- **ACTION ITEM**:
Hunt through the entries for the word "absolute" and copy each line in which it appears.

- **RECORDED INFORMATION**:
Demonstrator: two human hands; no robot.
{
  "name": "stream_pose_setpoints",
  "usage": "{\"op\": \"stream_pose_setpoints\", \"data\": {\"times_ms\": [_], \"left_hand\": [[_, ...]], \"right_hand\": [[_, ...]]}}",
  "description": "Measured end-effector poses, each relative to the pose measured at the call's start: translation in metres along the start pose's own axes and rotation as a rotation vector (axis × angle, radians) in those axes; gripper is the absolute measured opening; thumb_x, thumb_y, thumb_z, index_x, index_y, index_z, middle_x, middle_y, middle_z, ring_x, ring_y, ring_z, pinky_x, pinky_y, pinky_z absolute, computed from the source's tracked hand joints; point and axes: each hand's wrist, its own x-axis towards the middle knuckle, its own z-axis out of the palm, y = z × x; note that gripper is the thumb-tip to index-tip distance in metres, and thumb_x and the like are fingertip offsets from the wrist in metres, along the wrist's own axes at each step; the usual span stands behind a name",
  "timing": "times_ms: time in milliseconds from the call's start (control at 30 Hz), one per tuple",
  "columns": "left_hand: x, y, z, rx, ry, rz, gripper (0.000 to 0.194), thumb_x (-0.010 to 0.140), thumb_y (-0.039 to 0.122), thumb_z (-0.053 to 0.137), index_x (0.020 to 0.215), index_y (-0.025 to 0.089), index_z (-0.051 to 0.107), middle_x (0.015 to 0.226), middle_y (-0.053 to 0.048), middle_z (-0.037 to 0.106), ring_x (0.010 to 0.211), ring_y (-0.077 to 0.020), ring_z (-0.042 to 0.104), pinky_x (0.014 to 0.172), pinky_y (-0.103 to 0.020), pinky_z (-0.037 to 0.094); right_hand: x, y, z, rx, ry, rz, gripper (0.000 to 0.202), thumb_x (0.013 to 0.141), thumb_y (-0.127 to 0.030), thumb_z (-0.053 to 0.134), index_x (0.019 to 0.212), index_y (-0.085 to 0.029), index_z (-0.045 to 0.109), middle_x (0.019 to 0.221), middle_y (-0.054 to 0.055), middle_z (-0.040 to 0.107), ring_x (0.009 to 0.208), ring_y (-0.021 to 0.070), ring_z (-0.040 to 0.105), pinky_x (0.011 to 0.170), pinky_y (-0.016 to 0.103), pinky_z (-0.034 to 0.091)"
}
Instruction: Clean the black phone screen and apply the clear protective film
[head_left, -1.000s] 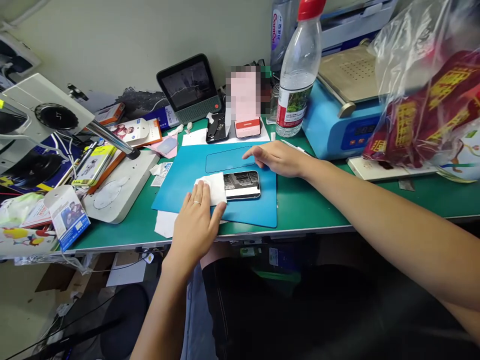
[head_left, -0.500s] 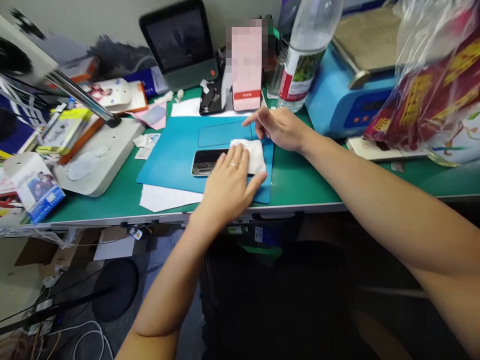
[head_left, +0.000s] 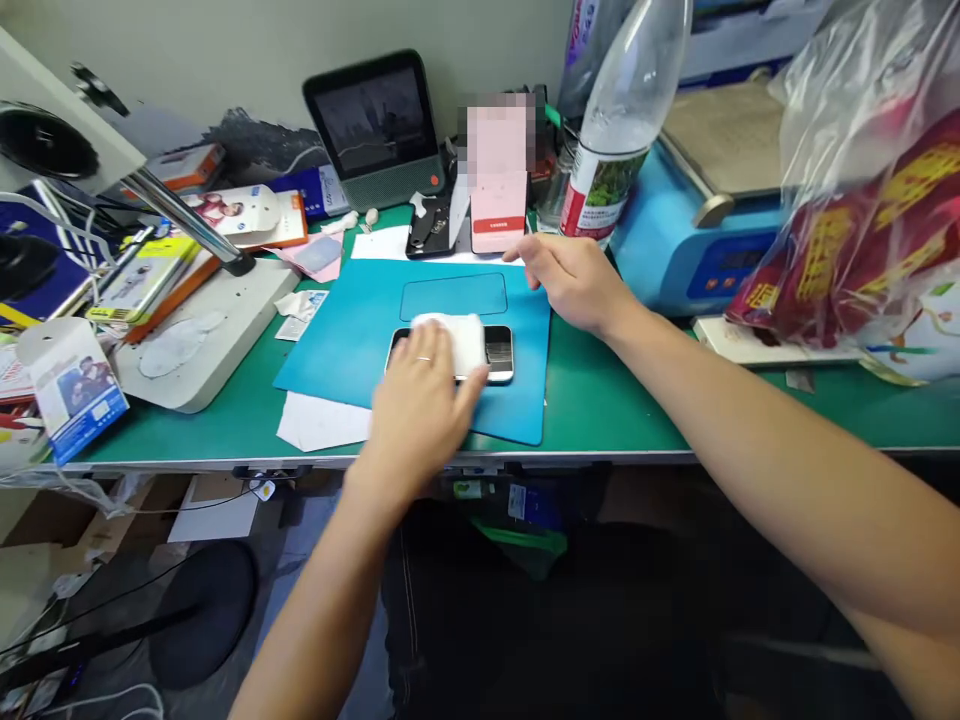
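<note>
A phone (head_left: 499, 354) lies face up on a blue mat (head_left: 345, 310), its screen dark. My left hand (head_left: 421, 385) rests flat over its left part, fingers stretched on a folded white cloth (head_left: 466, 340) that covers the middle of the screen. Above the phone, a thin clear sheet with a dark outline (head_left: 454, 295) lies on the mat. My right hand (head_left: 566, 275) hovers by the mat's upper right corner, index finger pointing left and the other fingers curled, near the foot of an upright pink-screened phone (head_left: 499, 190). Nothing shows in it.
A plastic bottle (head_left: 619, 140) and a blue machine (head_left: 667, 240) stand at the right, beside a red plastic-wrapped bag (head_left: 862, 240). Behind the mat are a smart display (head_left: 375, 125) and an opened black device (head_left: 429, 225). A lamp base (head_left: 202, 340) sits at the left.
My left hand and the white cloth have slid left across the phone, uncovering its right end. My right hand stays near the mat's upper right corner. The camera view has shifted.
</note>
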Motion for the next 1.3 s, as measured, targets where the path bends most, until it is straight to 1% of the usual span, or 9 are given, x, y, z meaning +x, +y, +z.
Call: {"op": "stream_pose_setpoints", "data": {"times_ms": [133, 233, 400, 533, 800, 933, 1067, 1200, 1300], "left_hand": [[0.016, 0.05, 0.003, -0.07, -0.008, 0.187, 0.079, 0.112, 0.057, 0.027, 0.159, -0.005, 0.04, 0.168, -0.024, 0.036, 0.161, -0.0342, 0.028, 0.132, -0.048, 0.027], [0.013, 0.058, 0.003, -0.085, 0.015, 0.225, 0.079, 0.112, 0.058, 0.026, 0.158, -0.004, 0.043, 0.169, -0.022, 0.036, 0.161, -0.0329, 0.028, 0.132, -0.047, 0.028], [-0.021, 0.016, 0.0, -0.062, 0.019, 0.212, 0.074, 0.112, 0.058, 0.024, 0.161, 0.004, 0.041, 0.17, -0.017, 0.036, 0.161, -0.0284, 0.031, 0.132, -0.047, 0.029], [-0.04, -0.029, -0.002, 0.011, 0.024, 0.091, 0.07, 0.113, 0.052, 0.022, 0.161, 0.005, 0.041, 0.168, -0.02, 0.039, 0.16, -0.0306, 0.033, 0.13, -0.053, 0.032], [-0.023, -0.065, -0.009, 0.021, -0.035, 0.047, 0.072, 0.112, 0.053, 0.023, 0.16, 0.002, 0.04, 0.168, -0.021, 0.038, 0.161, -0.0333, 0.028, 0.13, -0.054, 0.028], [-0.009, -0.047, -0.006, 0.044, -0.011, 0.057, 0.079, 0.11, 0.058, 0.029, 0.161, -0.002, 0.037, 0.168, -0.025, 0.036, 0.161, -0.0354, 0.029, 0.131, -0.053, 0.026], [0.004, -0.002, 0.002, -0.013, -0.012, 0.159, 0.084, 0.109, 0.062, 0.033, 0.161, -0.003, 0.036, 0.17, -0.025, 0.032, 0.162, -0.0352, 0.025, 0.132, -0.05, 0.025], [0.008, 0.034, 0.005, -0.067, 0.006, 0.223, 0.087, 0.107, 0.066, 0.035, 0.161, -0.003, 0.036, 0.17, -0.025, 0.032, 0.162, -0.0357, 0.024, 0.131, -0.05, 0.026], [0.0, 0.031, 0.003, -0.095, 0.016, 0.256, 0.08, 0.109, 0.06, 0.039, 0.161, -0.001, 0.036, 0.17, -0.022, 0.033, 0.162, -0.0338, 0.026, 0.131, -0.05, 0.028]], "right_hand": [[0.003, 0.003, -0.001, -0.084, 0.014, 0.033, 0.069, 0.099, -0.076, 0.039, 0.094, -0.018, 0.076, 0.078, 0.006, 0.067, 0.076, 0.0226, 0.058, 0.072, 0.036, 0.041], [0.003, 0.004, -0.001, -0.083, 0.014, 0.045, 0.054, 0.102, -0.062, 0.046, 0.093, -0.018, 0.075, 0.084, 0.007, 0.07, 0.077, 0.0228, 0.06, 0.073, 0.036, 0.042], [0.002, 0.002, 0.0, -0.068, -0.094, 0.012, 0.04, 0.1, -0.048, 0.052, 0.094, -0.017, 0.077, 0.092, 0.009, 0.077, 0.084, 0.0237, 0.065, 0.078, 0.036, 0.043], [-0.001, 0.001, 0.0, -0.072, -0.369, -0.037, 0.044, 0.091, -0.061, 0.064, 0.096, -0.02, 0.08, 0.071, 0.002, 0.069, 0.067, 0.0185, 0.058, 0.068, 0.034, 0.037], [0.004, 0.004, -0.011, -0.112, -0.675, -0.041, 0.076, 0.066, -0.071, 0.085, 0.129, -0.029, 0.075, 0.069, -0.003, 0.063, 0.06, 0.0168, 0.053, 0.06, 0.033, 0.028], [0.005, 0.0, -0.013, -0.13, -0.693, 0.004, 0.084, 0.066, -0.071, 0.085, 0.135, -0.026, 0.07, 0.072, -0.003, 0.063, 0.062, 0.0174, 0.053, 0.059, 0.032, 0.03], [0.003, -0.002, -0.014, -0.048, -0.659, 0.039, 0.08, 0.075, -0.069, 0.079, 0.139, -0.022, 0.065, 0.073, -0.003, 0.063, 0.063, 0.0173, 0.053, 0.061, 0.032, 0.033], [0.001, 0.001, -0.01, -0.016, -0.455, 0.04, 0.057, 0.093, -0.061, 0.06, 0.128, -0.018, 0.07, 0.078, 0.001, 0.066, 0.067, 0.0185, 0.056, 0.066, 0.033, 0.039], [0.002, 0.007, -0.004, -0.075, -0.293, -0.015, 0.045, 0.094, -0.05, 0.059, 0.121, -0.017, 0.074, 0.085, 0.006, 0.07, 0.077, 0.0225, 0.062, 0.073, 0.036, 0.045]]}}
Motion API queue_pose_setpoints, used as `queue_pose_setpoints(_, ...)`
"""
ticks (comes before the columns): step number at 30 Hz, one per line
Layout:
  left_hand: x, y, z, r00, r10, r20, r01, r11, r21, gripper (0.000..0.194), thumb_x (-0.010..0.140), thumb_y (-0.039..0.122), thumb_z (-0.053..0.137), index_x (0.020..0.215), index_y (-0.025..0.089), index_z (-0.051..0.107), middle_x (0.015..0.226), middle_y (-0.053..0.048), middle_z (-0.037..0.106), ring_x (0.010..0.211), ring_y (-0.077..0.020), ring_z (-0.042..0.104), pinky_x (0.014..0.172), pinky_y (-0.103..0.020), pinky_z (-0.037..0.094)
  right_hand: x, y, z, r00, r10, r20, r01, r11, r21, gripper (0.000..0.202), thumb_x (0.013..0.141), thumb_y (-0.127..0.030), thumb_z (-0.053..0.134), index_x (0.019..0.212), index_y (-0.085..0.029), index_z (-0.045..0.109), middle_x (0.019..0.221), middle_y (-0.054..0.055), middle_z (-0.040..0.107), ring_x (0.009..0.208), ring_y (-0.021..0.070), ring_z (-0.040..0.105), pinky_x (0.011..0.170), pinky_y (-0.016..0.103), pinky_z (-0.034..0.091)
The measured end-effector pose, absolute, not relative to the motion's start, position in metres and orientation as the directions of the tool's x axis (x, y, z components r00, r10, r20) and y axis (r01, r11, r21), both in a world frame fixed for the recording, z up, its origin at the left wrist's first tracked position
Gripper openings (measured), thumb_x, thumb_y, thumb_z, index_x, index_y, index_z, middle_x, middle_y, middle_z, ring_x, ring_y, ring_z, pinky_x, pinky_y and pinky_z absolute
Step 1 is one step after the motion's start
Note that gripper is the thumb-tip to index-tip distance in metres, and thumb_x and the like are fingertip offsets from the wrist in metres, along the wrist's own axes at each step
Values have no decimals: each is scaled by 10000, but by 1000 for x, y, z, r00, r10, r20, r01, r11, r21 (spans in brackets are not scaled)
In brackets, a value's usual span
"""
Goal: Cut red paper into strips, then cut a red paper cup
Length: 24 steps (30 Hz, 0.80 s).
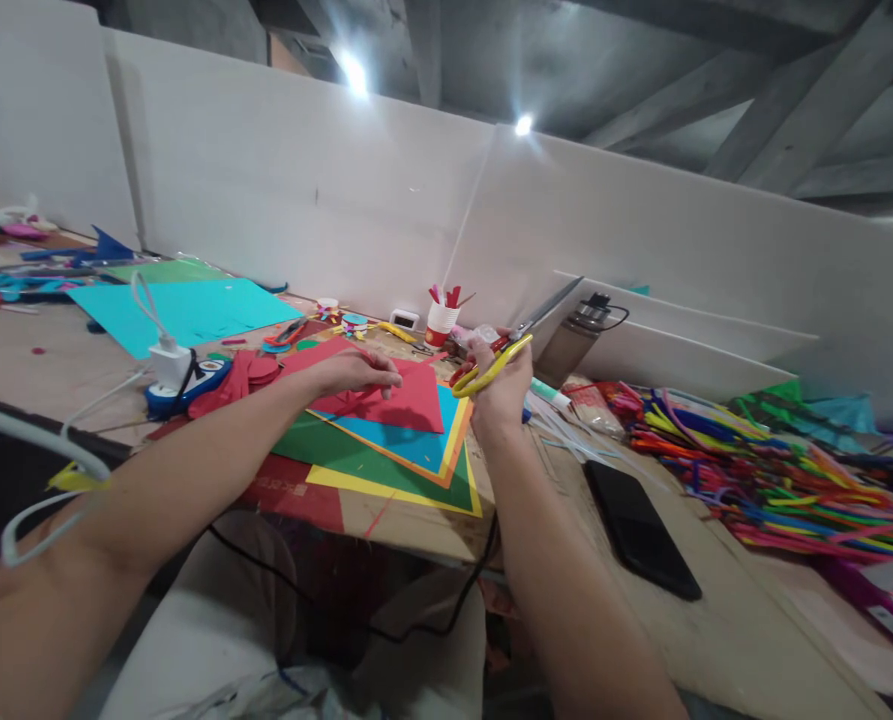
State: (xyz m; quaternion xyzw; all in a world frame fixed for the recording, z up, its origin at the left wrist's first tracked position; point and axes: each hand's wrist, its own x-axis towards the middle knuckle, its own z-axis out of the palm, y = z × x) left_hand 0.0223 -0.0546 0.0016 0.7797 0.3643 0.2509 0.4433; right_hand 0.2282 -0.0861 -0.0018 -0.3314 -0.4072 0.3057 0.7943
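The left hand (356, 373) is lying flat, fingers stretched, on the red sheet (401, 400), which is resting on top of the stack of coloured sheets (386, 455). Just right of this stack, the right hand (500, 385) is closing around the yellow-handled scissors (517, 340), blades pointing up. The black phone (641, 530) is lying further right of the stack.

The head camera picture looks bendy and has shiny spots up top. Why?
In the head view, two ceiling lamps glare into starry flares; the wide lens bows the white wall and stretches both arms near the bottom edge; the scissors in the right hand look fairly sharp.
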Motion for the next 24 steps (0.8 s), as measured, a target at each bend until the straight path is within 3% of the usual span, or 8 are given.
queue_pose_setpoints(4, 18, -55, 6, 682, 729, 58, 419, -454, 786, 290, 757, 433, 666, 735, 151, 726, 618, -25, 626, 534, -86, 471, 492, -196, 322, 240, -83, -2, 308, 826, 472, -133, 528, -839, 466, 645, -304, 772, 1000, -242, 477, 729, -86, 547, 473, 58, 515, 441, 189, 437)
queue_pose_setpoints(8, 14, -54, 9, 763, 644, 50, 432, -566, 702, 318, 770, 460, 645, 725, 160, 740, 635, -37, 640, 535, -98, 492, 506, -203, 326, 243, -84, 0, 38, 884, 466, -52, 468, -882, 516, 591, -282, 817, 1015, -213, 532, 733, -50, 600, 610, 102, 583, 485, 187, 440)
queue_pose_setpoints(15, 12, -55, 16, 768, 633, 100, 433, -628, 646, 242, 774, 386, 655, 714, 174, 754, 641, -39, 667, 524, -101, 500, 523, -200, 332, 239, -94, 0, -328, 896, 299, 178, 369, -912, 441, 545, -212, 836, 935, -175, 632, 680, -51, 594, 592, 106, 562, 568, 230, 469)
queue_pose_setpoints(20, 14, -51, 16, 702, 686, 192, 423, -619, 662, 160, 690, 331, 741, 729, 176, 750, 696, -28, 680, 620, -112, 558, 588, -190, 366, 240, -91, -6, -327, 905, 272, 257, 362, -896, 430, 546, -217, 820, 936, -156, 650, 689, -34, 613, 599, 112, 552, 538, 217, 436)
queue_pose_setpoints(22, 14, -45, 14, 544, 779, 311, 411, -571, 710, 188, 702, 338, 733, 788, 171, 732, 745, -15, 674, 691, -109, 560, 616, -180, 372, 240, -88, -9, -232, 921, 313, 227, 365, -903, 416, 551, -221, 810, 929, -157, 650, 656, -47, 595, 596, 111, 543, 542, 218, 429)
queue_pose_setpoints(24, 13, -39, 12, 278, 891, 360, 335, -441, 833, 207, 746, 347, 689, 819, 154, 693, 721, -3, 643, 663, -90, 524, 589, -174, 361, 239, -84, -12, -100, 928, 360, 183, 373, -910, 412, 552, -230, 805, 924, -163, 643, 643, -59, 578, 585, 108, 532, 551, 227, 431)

- **EXPECTED ANSWER**:
  "description": "Measured end-effector poses, each relative to the pose measured at the call's start: translation in metres along the start pose's own axes and rotation as a rotation vector (axis × angle, radians) in those axes; gripper is the absolute measured opening; thumb_x, thumb_y, thumb_z, index_x, index_y, index_z, middle_x, middle_y, middle_z, ring_x, ring_y, ring_z, pinky_x, pinky_y, pinky_z absolute, computed from the source's tracked hand joints; point and axes: each hand's wrist, its own x-axis towards the middle knuckle, its own z-axis out of the palm, y = z × x; note that gripper is the thumb-tip to index-tip distance in metres, and thumb_x and the like are fingertip offsets from the wrist in metres, along the wrist's own axes at each step; the usual span stands behind a name",
The measured end-effector pose, absolute, not relative to the motion's start, position in metres and orientation as the directions of the tool's x axis (x, y, z components r00, r10, r20) and y axis (r01, r11, r21), both in a world frame fixed for the recording, z up, its origin at the left wrist's first tracked position
Gripper openings (measured), thumb_x, thumb_y, thumb_z, index_x, index_y, index_z, middle_x, middle_y, middle_z, ring_x, ring_y, ring_z, pinky_x, pinky_y and pinky_z absolute

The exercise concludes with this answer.